The chief command center for thermoregulation is thought to be the hypothalamus, a small but life-critical structure deep in the base of the brain, although the spinal cord or another region of the brain geared to react to falling temperatures may also be involved.
After comparing incoming temperature information to the body's energy-neutral range, the command centers issue order, by either electrical or chemical means, to begin emergency heating efforts:

Shivering.


When the body perceives a serious drop in temperature, the central nervous system commands motor neurons in each major muscle group to set off a single, vigorous contraction. But almost instantaneously, tension-sensing proprioceptive nerves perceive the muscle as too tense and fire a command to halt the contraction. As the muscle relaxes, the proprioceptive nerves stop firing, allowing the muscle to contract again.
This rapid-fire tensing and relaxing of heavy muscle groups - the phenomenon we call shivering - quickly sends metabolism soaring. The cycle occurs incredibly fast; a shivering muscle may contract 10 to 20 times per second.
With their enormous blocks of muscle, horses are superb shiverers; they appear to shiver more comfortably and readily than do humans. And since nearly all the muscle action is converted to heat, shivering is a highly effective heating device (in man, it is believe to increase metabolic rate eightfold). But the warming comes at a huge cost to energy stores, so it is only a short-term remedy.

Countercurrent heat exchange.


The uppermost layers of a horse's skin are suffused with veins that normally circulate the blood close to the outer air before returning it to the lungs. In hot weather, the resulting heat radiation is desirable, but under frigid conditions, the heat loss could be dangerous. To minimize surface radiation in the cold, the horse's venous blood takes a detour. Orders from the thermoregulatory centers blood block flow into veins close to the cool skin surface and reroute it into vessels called venae comitantes, which run deep under the skin, right next to arteries. The result: blood returning to the heart and lungs is warmed by the outgoing (countercurrent) arteries, preventing cold blood from penetrating the body core.

Piloerection.


Triggered by contraction of the smooth muscle attached to the lowest point of each hair follicle, the haircoat straightens up so it 'stands on end'. This creates a larger insulating pocket of air between the skin surface and the cold cruel world.

Circulation shunts.


Protection of extremities is another strategy by which the horse fends off cold temperatures. For example, although the horse's body lacks a mechanism for increasing blood flow to the feet, it has developed a system to prevent them from freezing.

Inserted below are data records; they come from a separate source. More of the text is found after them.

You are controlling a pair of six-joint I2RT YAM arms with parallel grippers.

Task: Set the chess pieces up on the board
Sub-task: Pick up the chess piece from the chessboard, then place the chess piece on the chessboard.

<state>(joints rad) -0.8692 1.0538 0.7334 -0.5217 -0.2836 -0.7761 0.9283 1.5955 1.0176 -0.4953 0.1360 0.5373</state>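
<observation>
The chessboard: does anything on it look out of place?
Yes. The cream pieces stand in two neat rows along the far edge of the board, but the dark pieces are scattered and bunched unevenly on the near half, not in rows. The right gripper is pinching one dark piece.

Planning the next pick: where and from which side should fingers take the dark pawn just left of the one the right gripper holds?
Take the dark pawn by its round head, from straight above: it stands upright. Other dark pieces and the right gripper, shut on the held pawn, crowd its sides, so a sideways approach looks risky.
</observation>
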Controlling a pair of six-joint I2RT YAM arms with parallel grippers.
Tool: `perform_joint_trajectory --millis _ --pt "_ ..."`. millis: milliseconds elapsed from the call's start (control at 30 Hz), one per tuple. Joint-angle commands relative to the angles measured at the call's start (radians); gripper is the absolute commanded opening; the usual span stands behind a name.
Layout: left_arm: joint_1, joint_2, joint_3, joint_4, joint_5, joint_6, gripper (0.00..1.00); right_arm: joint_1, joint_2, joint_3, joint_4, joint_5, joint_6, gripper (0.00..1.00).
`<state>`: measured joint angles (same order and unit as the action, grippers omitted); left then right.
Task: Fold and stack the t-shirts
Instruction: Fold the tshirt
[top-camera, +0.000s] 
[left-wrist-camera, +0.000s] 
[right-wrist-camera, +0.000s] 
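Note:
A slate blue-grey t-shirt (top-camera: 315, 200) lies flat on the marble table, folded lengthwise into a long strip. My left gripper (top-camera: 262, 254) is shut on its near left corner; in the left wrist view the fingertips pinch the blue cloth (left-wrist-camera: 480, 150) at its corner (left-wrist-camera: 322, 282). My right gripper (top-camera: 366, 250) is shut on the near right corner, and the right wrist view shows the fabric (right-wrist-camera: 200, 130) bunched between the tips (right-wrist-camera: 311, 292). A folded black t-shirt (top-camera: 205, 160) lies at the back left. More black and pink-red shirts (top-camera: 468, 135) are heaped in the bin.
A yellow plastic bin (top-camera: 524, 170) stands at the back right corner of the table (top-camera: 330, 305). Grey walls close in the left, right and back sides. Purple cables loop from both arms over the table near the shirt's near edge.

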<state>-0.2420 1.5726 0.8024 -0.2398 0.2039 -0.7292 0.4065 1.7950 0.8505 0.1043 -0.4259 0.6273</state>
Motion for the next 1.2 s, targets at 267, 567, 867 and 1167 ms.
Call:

What little warming blood flow reaches the foot is normally diffused (and thereby cooled) in the capillaries that serve the foot cell's limited metabolic needs. When the body's thermoregulators get a message that the feet are too cold, direct shunts open up in the feet so that blood flows from the smallest arteries directly into larger veins, called venules, without passing through the capillaries. After the feet have warmed sufficiently, the shunts close again to restore nutritive capillary flow. Shunts are also used in the tail and ears. Another means of warming critical exposed areas, such as the muzzle, is to open more subsurface blood vessels to compensate for surface losses.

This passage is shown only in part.